• Goal of the exercise: Could you set down exactly the lines of the data below, starting at the one that holds "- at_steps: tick" and ending at the one that holds "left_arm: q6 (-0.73", both included, and only those?

Collection entries
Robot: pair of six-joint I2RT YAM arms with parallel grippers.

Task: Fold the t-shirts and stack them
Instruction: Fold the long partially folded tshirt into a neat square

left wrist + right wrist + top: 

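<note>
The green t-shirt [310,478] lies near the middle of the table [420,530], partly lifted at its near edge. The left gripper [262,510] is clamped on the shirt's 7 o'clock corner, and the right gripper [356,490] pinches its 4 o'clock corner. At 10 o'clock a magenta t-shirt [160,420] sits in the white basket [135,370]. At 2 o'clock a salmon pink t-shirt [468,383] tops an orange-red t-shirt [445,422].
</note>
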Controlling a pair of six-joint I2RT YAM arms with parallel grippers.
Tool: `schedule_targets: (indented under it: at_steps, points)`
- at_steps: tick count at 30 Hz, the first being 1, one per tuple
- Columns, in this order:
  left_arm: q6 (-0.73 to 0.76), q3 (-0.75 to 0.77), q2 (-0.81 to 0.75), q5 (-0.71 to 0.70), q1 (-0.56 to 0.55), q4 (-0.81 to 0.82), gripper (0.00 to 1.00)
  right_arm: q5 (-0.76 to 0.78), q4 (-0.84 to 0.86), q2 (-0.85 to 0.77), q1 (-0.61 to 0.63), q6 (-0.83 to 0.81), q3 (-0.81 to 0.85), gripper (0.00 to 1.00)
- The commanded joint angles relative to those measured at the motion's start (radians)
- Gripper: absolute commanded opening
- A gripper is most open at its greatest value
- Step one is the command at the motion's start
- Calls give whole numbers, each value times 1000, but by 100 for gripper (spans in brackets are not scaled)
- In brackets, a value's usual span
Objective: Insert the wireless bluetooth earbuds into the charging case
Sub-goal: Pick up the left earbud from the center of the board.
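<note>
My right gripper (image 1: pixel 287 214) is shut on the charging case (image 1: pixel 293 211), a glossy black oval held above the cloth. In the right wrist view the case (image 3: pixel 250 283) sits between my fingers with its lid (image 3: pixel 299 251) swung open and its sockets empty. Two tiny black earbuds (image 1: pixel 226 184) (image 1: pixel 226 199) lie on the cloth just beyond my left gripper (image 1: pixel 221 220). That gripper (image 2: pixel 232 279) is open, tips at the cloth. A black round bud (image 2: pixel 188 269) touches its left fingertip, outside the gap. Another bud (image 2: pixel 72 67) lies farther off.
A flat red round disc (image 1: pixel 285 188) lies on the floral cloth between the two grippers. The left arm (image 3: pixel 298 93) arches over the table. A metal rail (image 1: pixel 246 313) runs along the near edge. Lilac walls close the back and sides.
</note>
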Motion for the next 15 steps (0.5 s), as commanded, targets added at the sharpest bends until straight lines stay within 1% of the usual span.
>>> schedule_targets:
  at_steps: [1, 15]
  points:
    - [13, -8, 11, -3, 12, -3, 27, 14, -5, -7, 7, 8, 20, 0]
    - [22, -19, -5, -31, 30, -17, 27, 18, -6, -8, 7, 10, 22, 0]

• Solution to the problem:
- at_steps: tick count at 30 Hz, the first being 1, one per tuple
- Columns, in this order:
  left_arm: q6 (-0.73 to 0.76), q3 (-0.75 to 0.77), q2 (-0.81 to 0.75), q5 (-0.71 to 0.70), q1 (-0.56 to 0.55), q4 (-0.81 to 0.82), gripper (0.00 to 1.00)

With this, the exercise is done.